I see no good coming out of the trend to eliminate play-time and/or gym classes in kindergardens and the early grades to "focus on academics." In the same way we are now paying for supersizing our food intake with huge increases in obesity, diabetes, and heart disease, I predict a huge bunch of children who can't move correctly. Why? Because they never did enough running around and playing to learn how to move correctly! Then their wiring gets set, and that's the end of that...

mew

Rin
29th May 2006, 17:51
This thread has been very useful. I work (in karate) with 14 year old that has ADHD and I get very frustrated as it seems we have to review everything all over again. She doesn't have much confidence, is rather insecure, and just wants everyone to dote on her and very much wants to be the center of attention. She is also a very polite girl with good manners, very sweet and likable. I decided I was throwing too much at her at once so we started all over again from the beginning and worked on just basic drills. This thread has been very helpful to me in helping her. She seems to really want to learn martial arts, but, as I said, it does seem as if I have to start all over again each and every class. By slowing it down and doing one thing at a time, she is making small improvments. Thanks to all for their good advice and helpful suggestions. I think she gets very frustrated too, because the other two girls I work with are picking things up quickly and advancing rapidly. I just keep telling her that it doesn't matter how long it takes to get it, the important thing is just that she gets it and I keep reassuring her that she will.

MarkF
31st May 2006, 07:17
I see no good coming out of the trend to eliminate play-time and/or gym classes in kindergardens and the early grades to "focus on academics." In the same way we are now paying for supersizing our food intake with huge increases in obesity, diabetes, and heart disease, I predict a huge bunch of children who can't move correctly. Why? Because they never did enough running around and playing to learn how to move correctly! Then their wiring gets set, and that's the end of that...



Kids need to keep moving, but the schools just do not play fairly. They take away the very thing a child thrives on (gym class) and limit physical activity to no more than 45 minutes a week. On top of that, they push sugar and cafeinated foods and drinks on our children but take a look at the parents. This is not something new as this is the second generation to be "super-sized" to death.


Mark

icynorth
31st May 2006, 18:11
My daughter has ADHD, and I also thought it was more a case of bad parenting leading to behavior issues. My kid was unattentive and destructive, she couldn't look you in the face and talk to you for more than 10 seconds. In school she had no friends and got "red cards" everyday. It broke my heart. We got her on Ritalin, but tried concerta, dexadrine (no good, like coming off of methadone) and a few others. Ritalin is cheap and works, since she got on it has been a 100% change, it so nice seeing a child that can focus. Only side effect is a slowing of appetite, until it wares off then snack crazy. It was used as a appeitite suppressent at one time.

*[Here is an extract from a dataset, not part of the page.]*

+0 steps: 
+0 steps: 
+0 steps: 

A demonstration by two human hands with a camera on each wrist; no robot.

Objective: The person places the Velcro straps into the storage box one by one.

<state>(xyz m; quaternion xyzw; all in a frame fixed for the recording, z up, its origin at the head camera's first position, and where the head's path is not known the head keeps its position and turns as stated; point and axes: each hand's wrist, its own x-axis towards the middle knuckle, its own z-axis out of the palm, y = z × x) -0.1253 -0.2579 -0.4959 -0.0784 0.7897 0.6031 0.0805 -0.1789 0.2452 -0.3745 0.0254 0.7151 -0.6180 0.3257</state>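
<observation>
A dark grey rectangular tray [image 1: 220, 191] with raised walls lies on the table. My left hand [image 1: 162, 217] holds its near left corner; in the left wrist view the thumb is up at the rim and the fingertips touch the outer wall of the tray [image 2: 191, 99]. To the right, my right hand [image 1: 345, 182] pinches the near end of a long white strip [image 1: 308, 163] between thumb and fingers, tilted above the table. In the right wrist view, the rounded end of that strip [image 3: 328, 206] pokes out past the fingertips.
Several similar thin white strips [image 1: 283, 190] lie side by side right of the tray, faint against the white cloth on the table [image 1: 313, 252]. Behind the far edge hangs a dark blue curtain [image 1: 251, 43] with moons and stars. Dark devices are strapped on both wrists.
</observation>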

That being said I teach 3 kids that are diagnosed. I have to be firm with them becuase they will walk all over you without rules to follow. You think they are not learning sometimes but I have had some suprises.
Both times I put them thru gradings they excelled, like better than 90% of the class. One of the kids even told me I forgot to test them on something, they were right. In the middle of a grading I had an 8 year old remind me to make them do something. Honestly at the time, this being my 1st ADHD child I was sort of fluffing it along not expecting much. But they do well.

Mind you the parents of some of these kids, thats another story.